Think about this: It takes the US Navy two years and millions of dollars to train 22 and 23 year old 1st Lt to fly their multi-expensive and multi-fast F-14’s and F-18’s. That period of time is tough and hard but necessary because it takes time for an eager Naval Aviator to learn to fly.
In the life of the Ethiopian Eunuch, we see that deserts are also places of transformation – Acts8: 26 – 40
“As for Philip, an angel of the Lord said to him, “Go south down the desert road that runs from Jerusalem to Gaza. So he did, and he met the treasurer of Ethiopia, a eunuch of great authority under the Queen of Ethiopia. Philip heard the man reading from the prophet Isaiah; so he asked, “Do you understand what you are reading?”
A woman testified to the transformation in her life that had resulted from a conversion experience. She declared, “I’m so glad I got religion. I have an uncle I used to hate so much that I vowed that I’d never go to his funeral. But now, why, I’d be happy to go!”

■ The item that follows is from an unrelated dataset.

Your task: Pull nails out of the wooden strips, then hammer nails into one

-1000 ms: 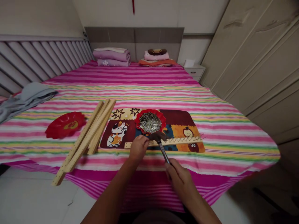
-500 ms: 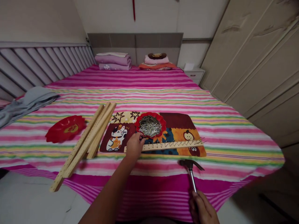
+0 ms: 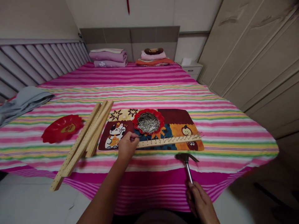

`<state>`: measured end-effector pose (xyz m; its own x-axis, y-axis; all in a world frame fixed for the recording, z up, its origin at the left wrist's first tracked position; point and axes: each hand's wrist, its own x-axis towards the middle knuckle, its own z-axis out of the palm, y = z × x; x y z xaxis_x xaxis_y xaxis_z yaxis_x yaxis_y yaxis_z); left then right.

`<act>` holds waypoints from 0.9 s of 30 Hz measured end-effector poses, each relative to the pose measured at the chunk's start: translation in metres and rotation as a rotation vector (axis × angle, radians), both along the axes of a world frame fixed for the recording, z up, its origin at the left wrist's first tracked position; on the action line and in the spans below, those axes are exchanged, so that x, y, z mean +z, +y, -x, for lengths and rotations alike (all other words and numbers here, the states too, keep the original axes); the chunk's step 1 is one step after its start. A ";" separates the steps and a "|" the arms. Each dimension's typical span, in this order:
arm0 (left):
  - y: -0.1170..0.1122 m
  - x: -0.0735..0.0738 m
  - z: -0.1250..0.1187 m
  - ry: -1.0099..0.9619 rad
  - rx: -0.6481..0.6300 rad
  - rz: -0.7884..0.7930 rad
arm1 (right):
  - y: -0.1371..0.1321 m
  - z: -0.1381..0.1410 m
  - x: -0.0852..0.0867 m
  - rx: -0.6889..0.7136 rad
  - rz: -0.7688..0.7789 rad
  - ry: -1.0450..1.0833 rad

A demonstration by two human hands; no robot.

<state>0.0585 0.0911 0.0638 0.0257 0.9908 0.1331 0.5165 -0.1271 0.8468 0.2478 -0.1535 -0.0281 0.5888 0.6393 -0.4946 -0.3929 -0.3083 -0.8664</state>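
Note:
My left hand [image 3: 126, 145] pinches a thin nail [image 3: 137, 136] just above the left end of a wooden strip [image 3: 168, 141] that lies on a cartoon mat [image 3: 175, 116] and carries a row of nails. My right hand [image 3: 198, 202] is closed round the handle of a hammer [image 3: 187, 161], whose head rests on the striped bedspread [image 3: 149, 87] in front of the strip. A red dish full of nails [image 3: 148, 122] sits on the mat just behind my left hand.
A bundle of wooden strips [image 3: 86, 140] lies diagonally at the left, reaching past the bed edge. An empty red dish [image 3: 62, 128] sits further left, with grey cloth [image 3: 23, 101] behind it. Folded bedding [image 3: 108, 57] lies at the headboard. Wardrobe doors [image 3: 257, 56] stand on the right.
My right hand pulled the hammer away from the strip and down to the right, onto the bedspread. My left hand went to the nail dish and came back with a nail.

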 end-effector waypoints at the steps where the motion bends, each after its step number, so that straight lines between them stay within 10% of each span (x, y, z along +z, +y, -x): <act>1: -0.001 -0.001 0.001 -0.056 0.006 0.052 | 0.000 -0.001 -0.002 -0.009 0.012 0.005; 8: -0.003 0.000 0.002 -0.498 0.003 0.322 | 0.002 -0.002 -0.011 -0.004 0.044 0.038; 27: 0.023 0.012 -0.017 -0.528 0.039 0.200 | 0.003 -0.003 -0.007 0.028 0.047 0.063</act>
<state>0.0752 0.1139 0.0756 -0.0309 0.9969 -0.0723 0.0175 0.0729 0.9972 0.2510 -0.1506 -0.0352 0.5378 0.6305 -0.5597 -0.4367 -0.3596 -0.8246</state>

- A. Philip is sent to help a man of a different culture, a different race, understand God’s plan for him.
- B. Philip explains the passage and the man is both converted and baptized.
- C. Here is new life in the midst of desert surroundings.
- D. Many people are dry in their souls and their lives. They are looking for relief from their inner pain, frustrations, and disappointment.
- E. God can, and wants, to meet them in their desert.
Think about this: In Isaiah we read, “Someone is shouting: clear a path in the desert! Make a straight road for the Lord our God! There is good news for Zion. Shout it as loud as you can from the highest mountain, “Your God is here!”
Are you going through a dry spell, Yes, I’ve been there before, where the trees are slowly withering, where their roots cry out for more, where the desert floor is dry and cracked, no clouds hang in the sky, no winter rain or spring it seems, no change in sight.”
Yet – God is here!
We have times of dryness in our lives because:
We have made the choice to do something that causes us to run from God and others – God is ready to take us back and bring us back into the fellowship of others.
We are undergoing a period of growth for our benefit so that we are better prepared to serve the Lord – and God is present to help us grow into the person He would have us be.
We are in need of transformation that only God, as we allow Him, can make happen. Our souls, our lives are dry and empty and we are miserable. God seeks us out to give us Good News – of forgiveness and new life.
Are you going through a dry spell – Our God is here!